Elche council continues to push forward in its campaign to return the figure of the Dama de Elche back to the location in which this emblematic Iberian sculpture was originally discovered and ensure that what would undoubtedly become the star attraction of the municipality finds a new home in the municipal museum
This week the council of the Ayuntamiento de Elche (Alicante) formally approved an institutional declaration requesting that the Ministry of Culture return the Dama and also reinstate the subsidies formerly give to the celebrations of the Misteri d’Elx, the annual Mystery plays which were stopped two years ago.

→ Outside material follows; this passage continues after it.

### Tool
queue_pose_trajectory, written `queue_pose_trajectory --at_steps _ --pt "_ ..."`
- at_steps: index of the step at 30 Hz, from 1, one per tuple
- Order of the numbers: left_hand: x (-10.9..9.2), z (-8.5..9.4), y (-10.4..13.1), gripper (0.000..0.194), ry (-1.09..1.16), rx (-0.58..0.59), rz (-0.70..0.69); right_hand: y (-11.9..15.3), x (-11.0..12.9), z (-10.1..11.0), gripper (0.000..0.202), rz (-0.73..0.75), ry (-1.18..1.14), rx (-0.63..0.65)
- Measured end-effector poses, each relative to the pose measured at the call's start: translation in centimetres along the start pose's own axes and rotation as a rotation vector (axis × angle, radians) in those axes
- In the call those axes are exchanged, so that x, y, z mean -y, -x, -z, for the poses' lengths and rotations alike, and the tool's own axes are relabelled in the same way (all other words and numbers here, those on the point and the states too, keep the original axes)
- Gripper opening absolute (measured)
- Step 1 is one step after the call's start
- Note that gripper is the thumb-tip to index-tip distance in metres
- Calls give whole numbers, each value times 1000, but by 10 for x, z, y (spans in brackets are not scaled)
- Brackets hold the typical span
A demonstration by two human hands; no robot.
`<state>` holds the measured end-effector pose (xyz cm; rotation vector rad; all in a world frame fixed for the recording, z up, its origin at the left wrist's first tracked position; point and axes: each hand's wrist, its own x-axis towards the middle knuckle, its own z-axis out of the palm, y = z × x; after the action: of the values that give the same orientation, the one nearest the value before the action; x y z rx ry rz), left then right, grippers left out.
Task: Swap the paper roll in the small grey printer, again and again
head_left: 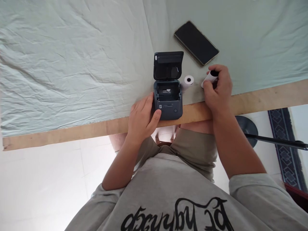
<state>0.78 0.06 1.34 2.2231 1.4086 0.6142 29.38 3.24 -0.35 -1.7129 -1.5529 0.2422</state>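
A small dark portable thermal printer [168, 109] stands at the table's front edge. Its lid [167, 65] is tilted up and back, so the paper bay shows with no roll in it. My left hand [141, 118] is against the printer's left side, thumb over the front corner and fingers along the side. Just right of the printer a white paper roll [189, 81] stands on the cloth, its dark core facing up. In my right hand [220, 89] is another white paper roll [209, 77] with a dark hollow end, held between thumb and fingers just above or on the cloth.
Behind my right hand a black smartphone [196, 43] lies at a slant. A wrinkled pale green cloth [96, 57] covers the table, leaving a bare wooden front edge [72, 132]. Below on the right are a round black base with a pole [247, 131] and a patterned mat [286, 141].
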Motion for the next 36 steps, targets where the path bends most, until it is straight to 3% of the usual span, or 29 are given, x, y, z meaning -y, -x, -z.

The Dama de Elche was found close to Elche or Elx, which falls within the Comunidad Valenciana, or Autonomous Community of Valencia, in the late 19th century about 2km south of the city centre, and dates from the Iberian period of occupation, ( see full report in Murcia for more information about the Iberians)which loosely covers the middle of the 6th century BC until around 50 years before Christ was born. The Iberians were an indigenous population, and maintained their own identity and culture before gradually absorbing Roman customs, practices and technology, losing their own unique identity as a distinct culture just before the beginning of the 1st century AD.
The Dama de Elche is one of the most important pieces of Iberian art ever discovered , hence the reason she is included in the national collection in the National Archaeological Museum in Madrid.
It is likely that the original Dama de Elche was part of a funerary process, as similar figures, although not of the quality of this one, have been found in parallel contexts, and the piece gives important details to those studying this culture about clothing, jewellery, fashion and the role of women in the 4th century BC, from when this piece is believed to date.
When the piece was originally discovered in 1897 it was sold to a French collector, who shipped it to Paris and displayed it in the Louvre, before it was hidden during the war for safekeeping. In 1941 a deal was made between the French and Spanish governments to bring it back to Spain, and it remains in Madrid, in spite of a determined campaign on the part of the Valencian authorities to bring it back to Elche and Valencia.
In 2006, the Dama was temporarily brought to Elche and displayed in the municipal museum, becoming a major tourist attraction during her stay.